### DATA SECTION
━━━━
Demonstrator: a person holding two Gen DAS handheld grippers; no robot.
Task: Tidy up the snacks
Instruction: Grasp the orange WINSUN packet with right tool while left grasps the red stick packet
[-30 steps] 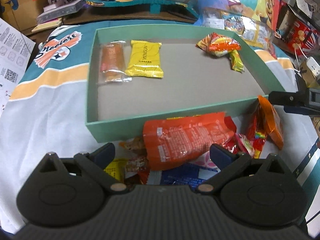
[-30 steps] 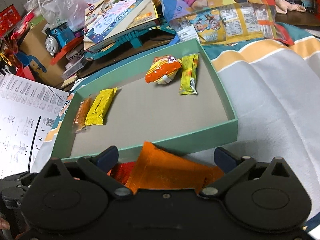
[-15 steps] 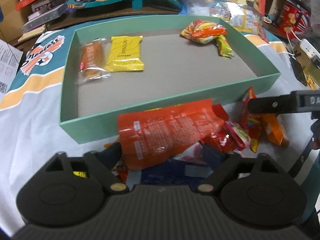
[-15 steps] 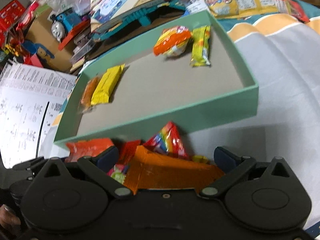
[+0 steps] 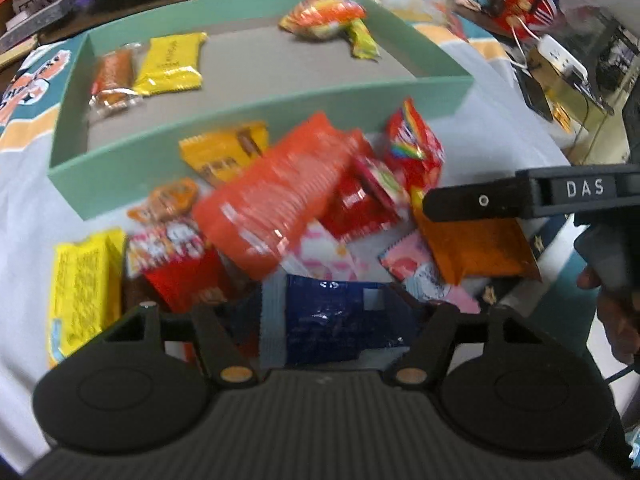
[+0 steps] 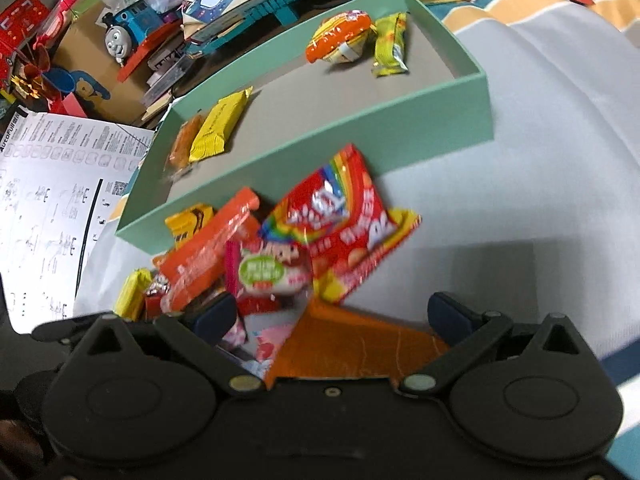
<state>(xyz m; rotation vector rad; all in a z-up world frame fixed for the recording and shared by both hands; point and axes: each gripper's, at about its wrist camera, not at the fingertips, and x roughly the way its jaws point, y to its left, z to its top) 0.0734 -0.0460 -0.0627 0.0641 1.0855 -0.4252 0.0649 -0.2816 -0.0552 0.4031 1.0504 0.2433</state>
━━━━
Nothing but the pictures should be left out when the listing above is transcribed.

### TASK RESULT
Demonstrator: a person holding two Gen DAS handheld grippers; no robot.
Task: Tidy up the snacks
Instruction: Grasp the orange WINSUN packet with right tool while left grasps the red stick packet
[-30 steps] 
[-30 steps] 
[-15 steps] 
[-15 steps] 
[+0 steps] 
[+0 steps] 
<state>(xyz m; rotation vector rad; all in a z-up world frame fixed for the recording and shared by both hands; point and axes: each gripper's, at about its wrist camera, not at the fingertips, and x roughly the way its jaws point, y to its left, z to its top) 0.0734 -0.0460 -0.0627 0.0641 1.0855 -0.4252 0.0649 -0.2816 -0.0552 0.4031 1.0504 0.2433</state>

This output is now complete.